Bei der Anordnung der BaFin zur Fehlerveröffentlichung handelt es sich um einen belastenden Verwaltungsakt, gegen den nach § 112 WpHG Widerspruch eingelegt werden kann. Über Recht- und Zweckmäßigkeit des Widerspruchs entscheidet die BaFin selbst. Gegen diese Entscheidung wiederum kann das Unt sich mit einer Beschwerde nach § 113 WpHG i. V. m. § 48 Abs. 4 WpÜG an das OLG Frankfurt am Main wenden.

 

Rz. 15

Weder Widerspruch noch Beschwerde (§§ 112 Abs. 2 bzw. 113 Abs. 1 Satz 2 WpHG) haben aufschiebende Wirkung.
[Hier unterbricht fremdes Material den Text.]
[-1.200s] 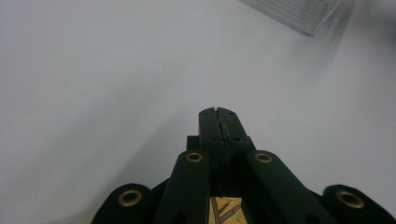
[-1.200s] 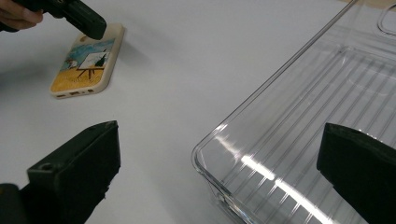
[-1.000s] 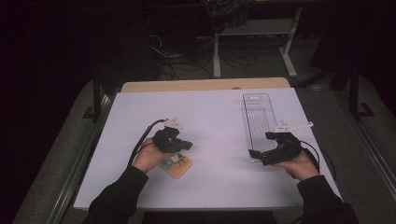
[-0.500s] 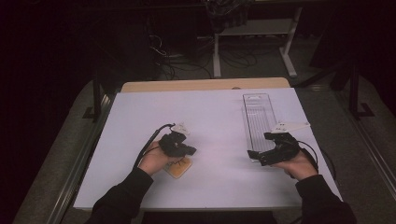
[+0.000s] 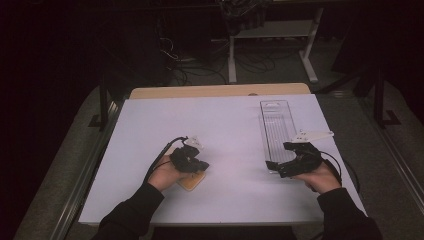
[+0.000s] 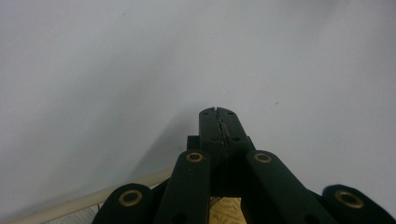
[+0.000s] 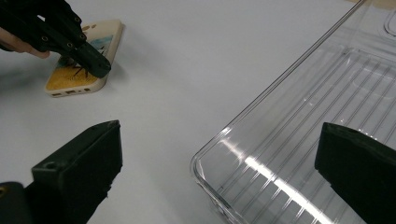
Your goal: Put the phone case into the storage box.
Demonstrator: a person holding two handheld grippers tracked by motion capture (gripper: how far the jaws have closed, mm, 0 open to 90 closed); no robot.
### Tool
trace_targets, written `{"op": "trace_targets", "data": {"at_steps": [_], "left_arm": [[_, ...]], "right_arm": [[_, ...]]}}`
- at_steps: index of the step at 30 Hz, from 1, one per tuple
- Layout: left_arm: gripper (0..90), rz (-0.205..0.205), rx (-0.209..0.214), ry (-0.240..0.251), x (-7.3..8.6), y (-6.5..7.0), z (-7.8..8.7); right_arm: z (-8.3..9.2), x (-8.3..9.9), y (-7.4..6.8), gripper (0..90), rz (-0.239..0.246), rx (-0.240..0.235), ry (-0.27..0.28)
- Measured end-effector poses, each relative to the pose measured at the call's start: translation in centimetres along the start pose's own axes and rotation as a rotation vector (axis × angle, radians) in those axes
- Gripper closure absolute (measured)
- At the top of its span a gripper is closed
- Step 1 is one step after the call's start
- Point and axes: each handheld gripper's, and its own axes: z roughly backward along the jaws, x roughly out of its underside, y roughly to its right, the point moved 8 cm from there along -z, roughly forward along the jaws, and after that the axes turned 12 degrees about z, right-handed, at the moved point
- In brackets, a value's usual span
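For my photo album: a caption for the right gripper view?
Open right gripper faces clear tray; left gripper over phone case.

The white table top [image 5: 225, 130] lies on a wooden board [image 5: 220, 90] whose edge shows along its far side. Beyond that edge, on the dark floor, stands a pale metal stand [image 5: 272, 37] with a low shelf, and loose cables [image 5: 192, 70] lie just left of it.

One phone case [image 7: 85, 58], one clear tray [image 5: 277, 129], two grippers [image 5: 192, 161]
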Motion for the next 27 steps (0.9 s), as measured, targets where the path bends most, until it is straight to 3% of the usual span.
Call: {"op": "trace_targets", "data": {"at_steps": [2, 7, 16, 21, 25, 27], "left_arm": [[89.6, -0.022, -0.007, -0.025, 0.2, -0.1, 0.0], [89.7, -0.003, -0.002, -0.013, 0.2, 0.1, -0.2], [89.7, -0.017, -0.006, -0.047, 1.3, 0.2, 0.6], [89.8, 0.004, 0.001, -0.05, 2.3, 0.4, 1.3], [89.8, -0.009, -0.004, -0.07, 3.2, 0.4, 2.0], [89.8, 0.014, -0.002, -0.061, 3.5, 0.6, 2.2]], "right_arm": [[0.0, 0.0, 0.0, 0.0, 0.0, -0.001, -0.001], [0.0, 0.0, 0.0, 0.0, 0.001, -0.003, 0.0], [0.1, 0.1, 0.0, 0.0, 0.002, -0.007, -0.001], [0.1, 0.1, 0.0, 0.0, 0.001, -0.006, -0.002], [0.1, 0.1, 0.0, 0.0, 0.001, -0.006, -0.001], [0.1, 0.1, 0.0, 0.0, 0.001, -0.006, -0.001]]}}
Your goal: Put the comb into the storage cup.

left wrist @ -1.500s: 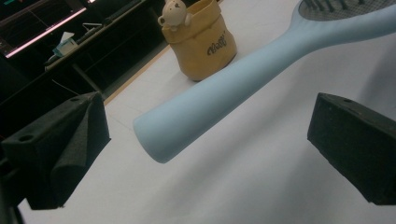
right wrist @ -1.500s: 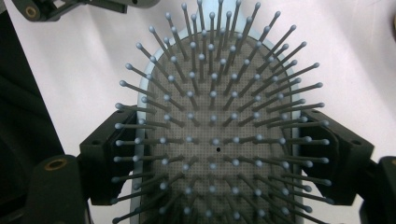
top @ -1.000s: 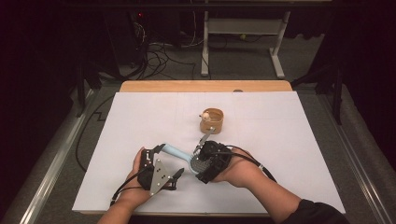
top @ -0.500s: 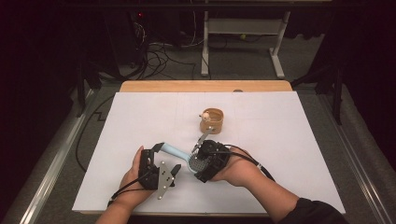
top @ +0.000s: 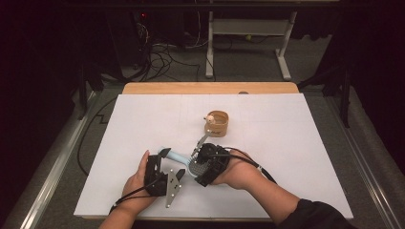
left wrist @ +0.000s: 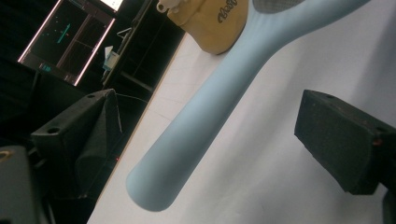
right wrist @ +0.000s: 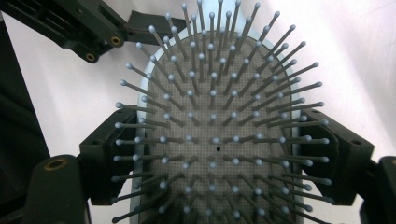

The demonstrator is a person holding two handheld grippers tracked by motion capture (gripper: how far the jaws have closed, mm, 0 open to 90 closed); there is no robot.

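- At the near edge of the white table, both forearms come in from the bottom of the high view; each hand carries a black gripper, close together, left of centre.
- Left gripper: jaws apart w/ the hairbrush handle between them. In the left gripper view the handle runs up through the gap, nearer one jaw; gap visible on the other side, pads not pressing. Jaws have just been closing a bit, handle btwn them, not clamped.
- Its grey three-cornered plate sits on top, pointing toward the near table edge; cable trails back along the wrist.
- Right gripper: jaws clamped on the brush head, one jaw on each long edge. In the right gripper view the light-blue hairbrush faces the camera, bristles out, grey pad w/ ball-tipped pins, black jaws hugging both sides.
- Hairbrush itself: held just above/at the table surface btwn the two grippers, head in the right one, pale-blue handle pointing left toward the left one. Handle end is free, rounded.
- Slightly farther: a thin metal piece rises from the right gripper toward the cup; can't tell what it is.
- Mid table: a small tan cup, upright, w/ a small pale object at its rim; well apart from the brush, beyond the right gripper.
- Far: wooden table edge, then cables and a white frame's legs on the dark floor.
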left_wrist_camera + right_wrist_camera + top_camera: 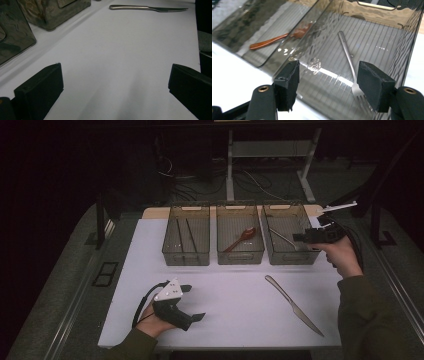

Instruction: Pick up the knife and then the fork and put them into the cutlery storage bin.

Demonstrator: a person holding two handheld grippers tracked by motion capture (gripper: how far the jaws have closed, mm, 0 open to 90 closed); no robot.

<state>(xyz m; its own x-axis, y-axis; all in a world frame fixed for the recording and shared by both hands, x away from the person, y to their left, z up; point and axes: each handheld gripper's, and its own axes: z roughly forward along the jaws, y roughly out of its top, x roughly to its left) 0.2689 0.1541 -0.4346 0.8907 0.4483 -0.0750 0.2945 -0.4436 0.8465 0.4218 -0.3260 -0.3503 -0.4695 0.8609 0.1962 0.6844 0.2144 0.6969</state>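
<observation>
Three smoky see-through bins stand in a row at the back of the white table (225, 310). Two dark thin sticks (184, 234) lie in the left bin (186, 261). The middle bin (240, 260) holds a reddish spoon (241, 239) (277, 38), and a metal fork (283, 238) (347, 53) rests in the right bin (292, 260) (407, 50). On the table at the front right is a metal knife (292, 304) (147, 8). My left gripper (194, 302) (116, 75) rests low at the front left, open and empty. My right gripper (298, 238) (328, 75) hovers open over the right bin, above the fork.
A wooden board edge (150, 212) shows behind the bins. Dark floor, cables and a white table frame (270, 150) lie beyond. Metal rails (100, 225) run along both sides of the table. In the left gripper view, bin corners (15, 35) stand at the upper left.
</observation>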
Hiermit hat der Gesetzgeber dem Interesse des Kapitalmarkts an einer zeitnahen, effektiven und beschleunigten Überprüfung der Rechnungslegung den Vorrang vor dem Grundsatz der aufschiebenden Wirkung eines Rechtsmittels gegen belastende Verwaltungsakte gegeben.

 

Rz. 16

Die aufschiebende Wirkung einer Fehlerveröffentlichung kann aber nach § 113 Abs. 2 WpHG i. V. m. § 50 Abs. 3 Nr. 2 WpÜG erreicht werden, wenn "ernstliche Zweifel an der Rechtmäßigkeit" der Verfügung der BaFin bestehen. In der Praxis hat ein Unt unter Berufung auf diese Vorschrift bewirkt, dass die Veröffentlichung aufgeschoben wurde.